Goal of the exercise: Exactly reproduce the lines of the listing below from the one containing "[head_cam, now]" through the one containing "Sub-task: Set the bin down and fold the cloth". Skip the images.

Data shown:

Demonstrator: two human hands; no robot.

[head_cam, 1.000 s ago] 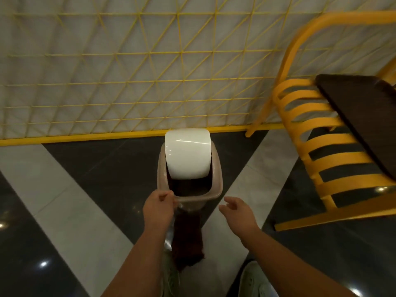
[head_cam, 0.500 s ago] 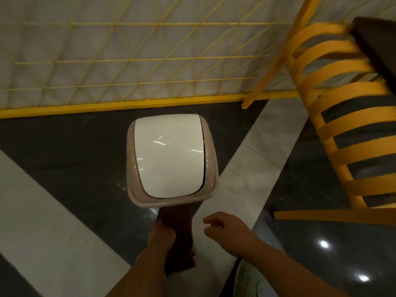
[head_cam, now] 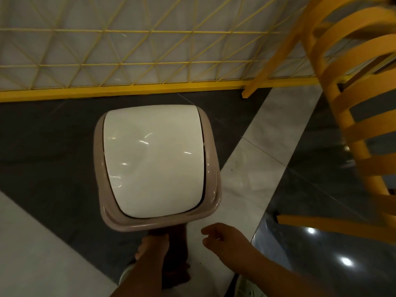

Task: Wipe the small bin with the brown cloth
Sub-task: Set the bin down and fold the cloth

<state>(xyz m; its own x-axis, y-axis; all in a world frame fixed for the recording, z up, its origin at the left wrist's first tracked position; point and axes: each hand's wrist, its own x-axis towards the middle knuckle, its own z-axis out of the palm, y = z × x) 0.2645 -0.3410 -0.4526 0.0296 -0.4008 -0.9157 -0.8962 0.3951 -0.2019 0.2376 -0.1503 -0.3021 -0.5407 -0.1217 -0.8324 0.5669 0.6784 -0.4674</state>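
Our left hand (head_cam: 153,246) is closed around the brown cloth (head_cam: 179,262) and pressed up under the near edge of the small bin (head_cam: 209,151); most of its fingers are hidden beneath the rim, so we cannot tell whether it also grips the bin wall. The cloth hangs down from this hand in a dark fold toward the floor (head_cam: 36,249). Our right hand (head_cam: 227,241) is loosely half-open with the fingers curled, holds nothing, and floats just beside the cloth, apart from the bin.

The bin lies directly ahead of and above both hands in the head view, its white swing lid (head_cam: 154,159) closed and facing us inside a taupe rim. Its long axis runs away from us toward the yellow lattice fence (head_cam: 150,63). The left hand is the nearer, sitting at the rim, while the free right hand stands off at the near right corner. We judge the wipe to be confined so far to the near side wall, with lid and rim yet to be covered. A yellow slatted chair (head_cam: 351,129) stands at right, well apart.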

Answer box:
[head_cam, now] 

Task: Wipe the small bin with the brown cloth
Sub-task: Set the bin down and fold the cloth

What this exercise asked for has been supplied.